Now we're getting to how to circumvent D's restricted pointer philosophy:

int x = 3, k = 3;

ref int getInt(int n = 3 /*does nothing*/) {
    return .x;  // use '.globalVar' for readability
}
int* getIntPointer() {
    return &.x;   
}
void updateInt(ref int x) {
    x += 1;
}

void main()
{
    import std.stdio : writeln;
    int i = getInt();
    updateInt(i);
    writeln(.x);
    writeln(i);
    (ref int j = getInt(k)) {   // using 'k' is no problem
        updateInt(j);
        writeln(.x);
        writeln(j);
    }();    // this is a lambda expression
    (ref int j = *getIntPointer()) {
        updateInt(j);
        writeln(.x);
        writeln(j);
    }();

    S s = S();
    s.update(5);
    writeln(.x);
    writeln(s.y);
}

struct S {
    static int y = 5;
    static ref int getSetInt(int n) {
        return .x = n;
    }
    void update(int k) {
        (ref int j = S.y) { // does not work with this.y
            .updateInt(j);
        }();
        (ref int j = getSetInt(k)) {    // does not work with instance methods
            .updateInt(j);
        }();
    }
}

Notably, you cannot use instance members or methods from struct/class objects in the default argument value of the lambda expression. I suppose because lambda expressions are internally treated as static. That's why you cannot use this in the default value (except for static class/struct methods).

There is obviously a drawback in this approach. The code block – which looks like a let-block in a functional programming language – is actually a lambda expression and a return statement in the code block will only return control from the lambda expression, not from the function around it which is confusing.

It turns out returning your reference from a function is more tricky:

return *(ref int var = value) { return &var; }();  // cannot return references, only pointers
return *((ref int var = value) => &var)();  // can't avoid the inner pair of parentheses

Of course you shouldn't do this unless you know exactly that value is valid in the caller.

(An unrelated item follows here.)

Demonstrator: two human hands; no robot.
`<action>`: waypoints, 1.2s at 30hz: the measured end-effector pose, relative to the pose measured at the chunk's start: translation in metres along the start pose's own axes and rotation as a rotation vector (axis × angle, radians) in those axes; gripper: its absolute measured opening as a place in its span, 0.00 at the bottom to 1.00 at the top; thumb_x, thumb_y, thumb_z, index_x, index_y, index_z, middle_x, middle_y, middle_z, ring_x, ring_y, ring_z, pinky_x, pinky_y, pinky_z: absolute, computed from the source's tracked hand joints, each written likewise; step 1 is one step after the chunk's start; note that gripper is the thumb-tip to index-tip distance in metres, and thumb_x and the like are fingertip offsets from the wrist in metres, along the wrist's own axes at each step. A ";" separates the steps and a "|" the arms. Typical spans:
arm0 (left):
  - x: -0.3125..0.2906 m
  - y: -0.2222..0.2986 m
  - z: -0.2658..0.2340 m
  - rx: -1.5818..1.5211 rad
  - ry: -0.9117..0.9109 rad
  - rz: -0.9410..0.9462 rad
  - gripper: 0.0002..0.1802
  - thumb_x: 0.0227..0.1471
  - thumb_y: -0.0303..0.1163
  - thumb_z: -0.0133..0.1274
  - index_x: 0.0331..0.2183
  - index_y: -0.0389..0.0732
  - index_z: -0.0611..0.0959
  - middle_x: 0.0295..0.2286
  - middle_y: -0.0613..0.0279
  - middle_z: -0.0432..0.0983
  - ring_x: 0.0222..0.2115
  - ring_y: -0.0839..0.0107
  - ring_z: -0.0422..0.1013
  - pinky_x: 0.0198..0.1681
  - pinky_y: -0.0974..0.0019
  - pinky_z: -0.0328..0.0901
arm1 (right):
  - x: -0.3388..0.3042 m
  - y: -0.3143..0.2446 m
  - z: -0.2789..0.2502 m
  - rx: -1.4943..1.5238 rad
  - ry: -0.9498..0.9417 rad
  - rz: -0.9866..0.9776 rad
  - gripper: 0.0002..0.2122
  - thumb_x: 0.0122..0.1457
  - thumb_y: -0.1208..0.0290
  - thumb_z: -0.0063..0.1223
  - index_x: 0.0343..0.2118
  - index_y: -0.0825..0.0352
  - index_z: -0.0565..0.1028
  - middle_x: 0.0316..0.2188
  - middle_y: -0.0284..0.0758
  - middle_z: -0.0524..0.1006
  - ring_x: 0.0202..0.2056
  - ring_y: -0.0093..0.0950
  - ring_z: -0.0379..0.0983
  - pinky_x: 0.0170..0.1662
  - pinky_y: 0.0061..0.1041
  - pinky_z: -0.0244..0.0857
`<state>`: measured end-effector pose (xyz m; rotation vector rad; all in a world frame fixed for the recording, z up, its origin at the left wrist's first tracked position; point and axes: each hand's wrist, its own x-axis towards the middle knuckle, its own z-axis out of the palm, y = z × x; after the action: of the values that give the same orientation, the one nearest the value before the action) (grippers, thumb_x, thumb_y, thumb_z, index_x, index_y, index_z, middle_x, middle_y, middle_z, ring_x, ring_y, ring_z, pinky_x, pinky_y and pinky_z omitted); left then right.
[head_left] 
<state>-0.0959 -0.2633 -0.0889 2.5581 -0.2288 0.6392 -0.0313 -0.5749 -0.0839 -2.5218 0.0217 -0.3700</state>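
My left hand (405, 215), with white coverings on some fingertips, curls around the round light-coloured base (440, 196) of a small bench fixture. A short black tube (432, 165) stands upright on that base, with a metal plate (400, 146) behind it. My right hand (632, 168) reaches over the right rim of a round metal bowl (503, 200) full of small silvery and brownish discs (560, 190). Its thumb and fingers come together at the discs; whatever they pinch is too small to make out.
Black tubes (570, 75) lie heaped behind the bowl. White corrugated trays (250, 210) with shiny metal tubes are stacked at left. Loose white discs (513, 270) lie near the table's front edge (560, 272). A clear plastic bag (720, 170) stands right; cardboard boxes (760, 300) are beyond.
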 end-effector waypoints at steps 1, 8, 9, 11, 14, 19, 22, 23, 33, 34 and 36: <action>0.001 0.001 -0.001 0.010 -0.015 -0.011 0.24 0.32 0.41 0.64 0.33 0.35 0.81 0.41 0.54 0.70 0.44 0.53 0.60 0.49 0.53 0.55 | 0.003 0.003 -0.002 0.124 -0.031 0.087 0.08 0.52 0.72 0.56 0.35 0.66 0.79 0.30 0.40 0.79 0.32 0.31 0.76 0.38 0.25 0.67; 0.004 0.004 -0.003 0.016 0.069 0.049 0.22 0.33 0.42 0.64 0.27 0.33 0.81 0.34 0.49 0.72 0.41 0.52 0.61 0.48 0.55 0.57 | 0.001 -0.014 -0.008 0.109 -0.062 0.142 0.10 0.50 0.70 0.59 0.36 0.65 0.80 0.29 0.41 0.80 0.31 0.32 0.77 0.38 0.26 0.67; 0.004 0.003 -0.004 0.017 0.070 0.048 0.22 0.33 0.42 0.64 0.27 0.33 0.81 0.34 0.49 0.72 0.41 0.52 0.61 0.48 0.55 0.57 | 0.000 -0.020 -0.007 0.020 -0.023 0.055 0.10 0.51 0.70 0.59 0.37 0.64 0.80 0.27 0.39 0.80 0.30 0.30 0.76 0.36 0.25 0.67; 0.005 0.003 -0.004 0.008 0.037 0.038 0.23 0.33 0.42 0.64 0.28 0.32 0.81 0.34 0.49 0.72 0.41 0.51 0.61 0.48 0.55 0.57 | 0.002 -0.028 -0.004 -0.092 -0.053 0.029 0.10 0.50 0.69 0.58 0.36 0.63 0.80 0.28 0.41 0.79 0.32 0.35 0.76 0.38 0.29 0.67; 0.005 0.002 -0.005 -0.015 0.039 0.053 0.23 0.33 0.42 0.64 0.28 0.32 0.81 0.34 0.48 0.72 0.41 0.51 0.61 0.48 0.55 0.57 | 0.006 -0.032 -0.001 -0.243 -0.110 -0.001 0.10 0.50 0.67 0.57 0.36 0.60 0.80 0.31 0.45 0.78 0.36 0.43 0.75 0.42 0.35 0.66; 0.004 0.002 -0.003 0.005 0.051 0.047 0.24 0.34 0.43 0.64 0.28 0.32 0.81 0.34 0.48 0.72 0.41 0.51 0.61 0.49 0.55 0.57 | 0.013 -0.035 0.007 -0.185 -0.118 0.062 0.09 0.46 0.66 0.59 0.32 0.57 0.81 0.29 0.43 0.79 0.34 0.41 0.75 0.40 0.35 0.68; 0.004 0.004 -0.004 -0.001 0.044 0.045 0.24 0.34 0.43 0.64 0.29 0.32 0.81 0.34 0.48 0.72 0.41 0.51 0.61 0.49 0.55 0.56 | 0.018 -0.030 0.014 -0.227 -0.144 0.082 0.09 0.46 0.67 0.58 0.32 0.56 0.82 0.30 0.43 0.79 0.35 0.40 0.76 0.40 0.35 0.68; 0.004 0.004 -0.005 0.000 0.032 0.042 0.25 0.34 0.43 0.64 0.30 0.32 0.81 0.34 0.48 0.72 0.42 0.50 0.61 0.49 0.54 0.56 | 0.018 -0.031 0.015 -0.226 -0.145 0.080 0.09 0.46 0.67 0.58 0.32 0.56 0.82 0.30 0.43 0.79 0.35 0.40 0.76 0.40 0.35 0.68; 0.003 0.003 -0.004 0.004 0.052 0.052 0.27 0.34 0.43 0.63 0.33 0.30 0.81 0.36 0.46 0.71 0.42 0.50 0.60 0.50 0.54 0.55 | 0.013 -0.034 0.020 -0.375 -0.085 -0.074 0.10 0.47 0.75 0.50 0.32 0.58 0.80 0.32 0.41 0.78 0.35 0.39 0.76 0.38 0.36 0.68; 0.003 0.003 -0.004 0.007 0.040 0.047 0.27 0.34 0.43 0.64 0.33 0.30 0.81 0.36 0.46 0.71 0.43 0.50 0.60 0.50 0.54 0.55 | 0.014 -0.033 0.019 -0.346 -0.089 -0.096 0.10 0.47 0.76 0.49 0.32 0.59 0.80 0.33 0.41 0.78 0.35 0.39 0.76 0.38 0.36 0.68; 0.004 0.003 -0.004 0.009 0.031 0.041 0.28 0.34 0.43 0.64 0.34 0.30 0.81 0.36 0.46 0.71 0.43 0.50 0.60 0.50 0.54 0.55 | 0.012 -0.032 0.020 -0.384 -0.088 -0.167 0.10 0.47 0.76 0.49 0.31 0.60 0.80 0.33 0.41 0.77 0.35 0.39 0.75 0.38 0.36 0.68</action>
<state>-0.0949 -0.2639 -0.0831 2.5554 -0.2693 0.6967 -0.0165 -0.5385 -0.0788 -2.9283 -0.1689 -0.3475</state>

The good thing, D requires you to be conscious about what you do. You cannot just pass a returned reference from the lambda to the return statement or to a pointer variable because the returned reference is an rvalue.

You also can define multiple references of course:

(ref int var1 = val1, ref int var2 = val2, ...) {
    ...
}();

The argument, that constant pointers to non-constant data would be complicated, does not work out. D uses it all the time just in (too) restricted syntactical way which does not prevent you from using it how you need it (luckily). D's philosophy makes code more verbose here but at least a little more difficult for programmers to return dangling references so that it's unlikely to happen in accident.